===== THE DATA =====

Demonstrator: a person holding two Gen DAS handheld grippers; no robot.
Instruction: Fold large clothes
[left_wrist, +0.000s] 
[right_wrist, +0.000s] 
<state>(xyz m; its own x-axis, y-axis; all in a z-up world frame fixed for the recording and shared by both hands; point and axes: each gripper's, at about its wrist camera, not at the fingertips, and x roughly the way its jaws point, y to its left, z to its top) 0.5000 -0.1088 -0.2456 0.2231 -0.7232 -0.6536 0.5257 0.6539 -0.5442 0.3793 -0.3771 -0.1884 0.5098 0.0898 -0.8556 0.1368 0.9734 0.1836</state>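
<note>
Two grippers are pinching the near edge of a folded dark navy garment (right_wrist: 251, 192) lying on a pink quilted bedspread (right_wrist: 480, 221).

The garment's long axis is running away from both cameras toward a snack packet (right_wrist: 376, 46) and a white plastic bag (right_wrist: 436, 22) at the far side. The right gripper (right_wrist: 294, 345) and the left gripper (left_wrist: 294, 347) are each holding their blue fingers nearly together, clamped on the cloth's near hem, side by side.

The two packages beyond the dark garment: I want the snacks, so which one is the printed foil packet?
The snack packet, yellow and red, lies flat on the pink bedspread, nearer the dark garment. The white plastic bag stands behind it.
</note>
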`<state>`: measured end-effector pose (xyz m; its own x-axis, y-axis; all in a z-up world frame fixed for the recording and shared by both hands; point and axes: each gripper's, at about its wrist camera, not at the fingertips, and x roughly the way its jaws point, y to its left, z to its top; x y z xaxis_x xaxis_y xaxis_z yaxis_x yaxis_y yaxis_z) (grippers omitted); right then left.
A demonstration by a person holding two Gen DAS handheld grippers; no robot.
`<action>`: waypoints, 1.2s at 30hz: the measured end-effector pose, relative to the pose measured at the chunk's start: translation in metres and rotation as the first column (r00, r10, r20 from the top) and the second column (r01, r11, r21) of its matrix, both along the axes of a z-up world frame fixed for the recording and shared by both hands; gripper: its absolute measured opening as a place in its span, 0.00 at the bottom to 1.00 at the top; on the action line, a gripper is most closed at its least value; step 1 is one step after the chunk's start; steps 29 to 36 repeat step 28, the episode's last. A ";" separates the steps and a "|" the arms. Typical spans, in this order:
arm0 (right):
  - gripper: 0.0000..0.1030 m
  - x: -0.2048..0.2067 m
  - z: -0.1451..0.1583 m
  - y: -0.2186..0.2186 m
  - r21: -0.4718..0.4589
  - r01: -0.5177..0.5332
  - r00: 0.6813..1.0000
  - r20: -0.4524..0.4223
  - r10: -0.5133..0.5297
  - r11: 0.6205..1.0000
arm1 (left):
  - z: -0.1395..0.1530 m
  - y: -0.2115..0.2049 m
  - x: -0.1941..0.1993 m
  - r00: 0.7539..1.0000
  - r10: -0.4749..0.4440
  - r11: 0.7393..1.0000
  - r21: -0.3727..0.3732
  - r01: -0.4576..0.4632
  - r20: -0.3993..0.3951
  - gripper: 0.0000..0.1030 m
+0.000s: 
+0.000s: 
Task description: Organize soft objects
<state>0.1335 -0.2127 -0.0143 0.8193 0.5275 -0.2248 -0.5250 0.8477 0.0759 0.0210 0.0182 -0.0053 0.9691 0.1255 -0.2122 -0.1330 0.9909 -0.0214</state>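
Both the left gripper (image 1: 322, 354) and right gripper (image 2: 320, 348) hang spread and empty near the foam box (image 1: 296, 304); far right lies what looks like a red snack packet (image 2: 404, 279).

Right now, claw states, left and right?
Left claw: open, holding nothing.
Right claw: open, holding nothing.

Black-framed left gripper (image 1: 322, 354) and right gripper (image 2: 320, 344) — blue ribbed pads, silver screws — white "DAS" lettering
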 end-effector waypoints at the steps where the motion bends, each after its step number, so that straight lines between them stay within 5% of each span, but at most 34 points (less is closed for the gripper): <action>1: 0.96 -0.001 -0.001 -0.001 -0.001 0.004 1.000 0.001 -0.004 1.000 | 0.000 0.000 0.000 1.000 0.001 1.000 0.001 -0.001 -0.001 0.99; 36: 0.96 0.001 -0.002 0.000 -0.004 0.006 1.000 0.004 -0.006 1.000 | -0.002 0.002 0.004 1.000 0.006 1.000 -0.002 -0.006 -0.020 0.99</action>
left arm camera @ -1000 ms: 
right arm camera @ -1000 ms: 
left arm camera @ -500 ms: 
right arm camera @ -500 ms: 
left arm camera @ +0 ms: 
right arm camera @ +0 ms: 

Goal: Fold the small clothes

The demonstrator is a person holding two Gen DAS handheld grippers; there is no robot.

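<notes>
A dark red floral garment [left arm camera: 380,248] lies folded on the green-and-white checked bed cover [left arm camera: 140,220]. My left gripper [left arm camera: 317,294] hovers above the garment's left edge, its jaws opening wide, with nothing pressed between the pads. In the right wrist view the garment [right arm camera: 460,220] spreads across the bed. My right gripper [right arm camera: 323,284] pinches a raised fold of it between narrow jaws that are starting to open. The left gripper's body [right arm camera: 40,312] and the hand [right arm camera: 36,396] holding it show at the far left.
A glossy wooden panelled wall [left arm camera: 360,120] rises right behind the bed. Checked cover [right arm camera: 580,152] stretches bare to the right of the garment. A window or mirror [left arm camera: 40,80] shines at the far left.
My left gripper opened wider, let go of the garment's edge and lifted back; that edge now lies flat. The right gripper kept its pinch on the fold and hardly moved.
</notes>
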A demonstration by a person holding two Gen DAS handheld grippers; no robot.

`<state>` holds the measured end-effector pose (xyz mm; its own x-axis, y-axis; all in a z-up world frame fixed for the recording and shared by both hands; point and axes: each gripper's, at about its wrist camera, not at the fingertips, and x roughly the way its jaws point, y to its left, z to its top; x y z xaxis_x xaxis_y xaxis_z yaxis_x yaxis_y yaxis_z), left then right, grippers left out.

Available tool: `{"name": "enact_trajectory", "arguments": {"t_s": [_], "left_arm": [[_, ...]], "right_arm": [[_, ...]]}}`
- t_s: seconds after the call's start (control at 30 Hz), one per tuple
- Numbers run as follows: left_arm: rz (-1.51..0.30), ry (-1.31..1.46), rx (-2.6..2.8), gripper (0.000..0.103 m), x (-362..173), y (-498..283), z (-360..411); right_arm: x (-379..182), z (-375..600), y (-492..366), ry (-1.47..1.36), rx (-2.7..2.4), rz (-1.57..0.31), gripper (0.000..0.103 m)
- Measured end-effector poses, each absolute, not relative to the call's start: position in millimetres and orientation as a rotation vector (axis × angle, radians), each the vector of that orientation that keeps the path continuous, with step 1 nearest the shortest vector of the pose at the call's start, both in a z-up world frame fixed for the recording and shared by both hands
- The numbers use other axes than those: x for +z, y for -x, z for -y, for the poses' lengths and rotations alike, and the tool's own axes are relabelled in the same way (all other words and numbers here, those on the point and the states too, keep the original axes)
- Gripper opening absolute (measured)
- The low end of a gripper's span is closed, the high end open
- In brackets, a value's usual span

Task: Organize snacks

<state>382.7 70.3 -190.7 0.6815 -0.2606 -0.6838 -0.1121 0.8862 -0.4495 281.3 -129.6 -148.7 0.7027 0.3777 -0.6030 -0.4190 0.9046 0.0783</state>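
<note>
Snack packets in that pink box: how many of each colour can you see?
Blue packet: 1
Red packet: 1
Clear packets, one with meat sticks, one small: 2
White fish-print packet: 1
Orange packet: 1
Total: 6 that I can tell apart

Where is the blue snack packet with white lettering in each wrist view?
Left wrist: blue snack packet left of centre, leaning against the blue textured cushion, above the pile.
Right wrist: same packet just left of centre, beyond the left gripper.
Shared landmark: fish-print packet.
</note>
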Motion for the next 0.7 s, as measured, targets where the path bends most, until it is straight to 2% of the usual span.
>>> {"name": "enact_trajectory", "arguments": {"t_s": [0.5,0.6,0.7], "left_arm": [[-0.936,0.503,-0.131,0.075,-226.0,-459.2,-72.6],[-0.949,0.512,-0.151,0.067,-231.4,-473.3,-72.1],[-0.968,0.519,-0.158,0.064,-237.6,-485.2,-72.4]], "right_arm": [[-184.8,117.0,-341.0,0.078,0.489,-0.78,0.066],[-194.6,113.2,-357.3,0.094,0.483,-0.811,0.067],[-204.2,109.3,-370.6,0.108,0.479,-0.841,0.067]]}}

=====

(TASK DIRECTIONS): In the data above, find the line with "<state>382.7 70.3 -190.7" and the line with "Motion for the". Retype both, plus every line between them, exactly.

(TASK ANSWER):
<state>382.7 70.3 -190.7 0.6815 -0.2606 -0.6838 -0.1121 0.8862 -0.4495 281.3 -129.6 -148.7 0.7027 0.3777 -0.6030 -0.4190 0.9046 0.0783</state>
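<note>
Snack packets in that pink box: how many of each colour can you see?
Blue packet: 1
Red packet: 1
Clear packets, one with meat sticks, one small: 2
White fish-print packet: 1
Orange packet: 1
Total: 6 that I can tell apart

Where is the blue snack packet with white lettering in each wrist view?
Left wrist: blue snack packet left of centre, leaning against the blue textured cushion, above the pile.
Right wrist: same packet just left of centre, beyond the left gripper.
Shared landmark: fish-print packet.
</note>
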Motion for the next 0.7 s, as measured, targets where the path bends most, until it is straight to 2% of the usual span.

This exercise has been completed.